§ GIVEN INFORMATION
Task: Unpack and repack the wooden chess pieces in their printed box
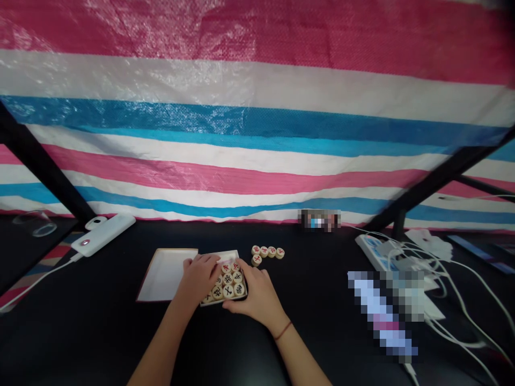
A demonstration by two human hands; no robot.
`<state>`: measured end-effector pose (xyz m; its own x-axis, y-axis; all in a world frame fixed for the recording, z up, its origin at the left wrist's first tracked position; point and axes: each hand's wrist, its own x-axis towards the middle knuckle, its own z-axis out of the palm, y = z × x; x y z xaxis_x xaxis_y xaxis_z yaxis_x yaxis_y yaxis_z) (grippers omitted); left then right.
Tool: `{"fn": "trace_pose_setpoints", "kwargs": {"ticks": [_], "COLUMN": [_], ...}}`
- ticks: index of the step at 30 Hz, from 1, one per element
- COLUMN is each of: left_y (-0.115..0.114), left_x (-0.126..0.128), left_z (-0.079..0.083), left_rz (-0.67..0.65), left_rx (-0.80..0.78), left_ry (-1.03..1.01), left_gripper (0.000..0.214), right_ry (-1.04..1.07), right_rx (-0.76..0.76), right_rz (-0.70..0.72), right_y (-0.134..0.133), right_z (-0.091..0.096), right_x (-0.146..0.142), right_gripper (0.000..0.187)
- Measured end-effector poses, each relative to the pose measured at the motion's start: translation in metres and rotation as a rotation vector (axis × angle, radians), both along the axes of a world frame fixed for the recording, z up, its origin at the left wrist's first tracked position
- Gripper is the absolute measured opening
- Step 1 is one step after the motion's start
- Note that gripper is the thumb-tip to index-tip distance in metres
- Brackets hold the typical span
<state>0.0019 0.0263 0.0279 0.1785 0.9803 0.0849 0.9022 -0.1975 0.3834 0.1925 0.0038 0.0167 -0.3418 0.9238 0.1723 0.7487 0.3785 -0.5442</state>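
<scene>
A small open box (232,256) of round wooden chess pieces (230,281) with red and black characters lies on the black table (314,300). My left hand (198,277) rests over the box's left part, fingers curled on the pieces. My right hand (257,292) grips the box's right edge and near corner. The box lid (167,273) lies flat just left of the box. Several loose pieces (267,252) sit in a row behind and right of the box.
A white power bank (103,234) with a cable lies at the back left, near a clear glass (35,223). A white power strip (382,252) with tangled cables fills the right side. A striped tarp (257,134) hangs behind the table.
</scene>
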Motion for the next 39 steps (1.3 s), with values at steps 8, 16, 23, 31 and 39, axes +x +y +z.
{"fn": "trace_pose_setpoints", "kwargs": {"ticks": [8, 16, 23, 31, 39], "left_y": [-0.001, 0.000, 0.003, -0.006, -0.012], "left_x": [0.001, -0.007, -0.012, 0.009, 0.029], "left_z": [0.001, 0.002, 0.006, 0.019, 0.013], "left_rz": [-0.055, -0.065, -0.056, -0.228, -0.283], "left_rx": [-0.059, -0.074, -0.071, 0.049, 0.019], "left_ry": [0.012, -0.051, -0.126, -0.593, -0.654], "left_gripper": [0.030, 0.032, 0.027, 0.028, 0.021], "right_ry": [-0.061, -0.041, -0.033, 0.098, 0.204], "right_rx": [0.019, 0.004, -0.001, 0.307, 0.338], "right_rz": [-0.030, -0.024, -0.013, -0.056, -0.020], "right_y": [-0.002, -0.002, -0.001, 0.000, -0.002], "right_z": [-0.003, -0.003, -0.001, 0.001, 0.001], "right_x": [-0.004, -0.005, -0.003, 0.003, -0.001], "right_gripper": [0.091, 0.088, 0.091, 0.054, 0.020]}}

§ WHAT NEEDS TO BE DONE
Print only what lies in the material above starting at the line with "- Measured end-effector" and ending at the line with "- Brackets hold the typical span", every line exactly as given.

§ OUTPUT OF THE EXERCISE
- Measured end-effector poses, each relative to the pose measured at the motion's start: translation in metres and rotation as a rotation vector (axis × angle, radians), both along the axes of a world frame fixed for the recording, z up, its origin at the left wrist's first tracked position
- Gripper is the absolute measured opening
- Step 1 is one step after the motion's start
- Note that gripper is the thumb-tip to index-tip distance in metres
- Brackets hold the typical span

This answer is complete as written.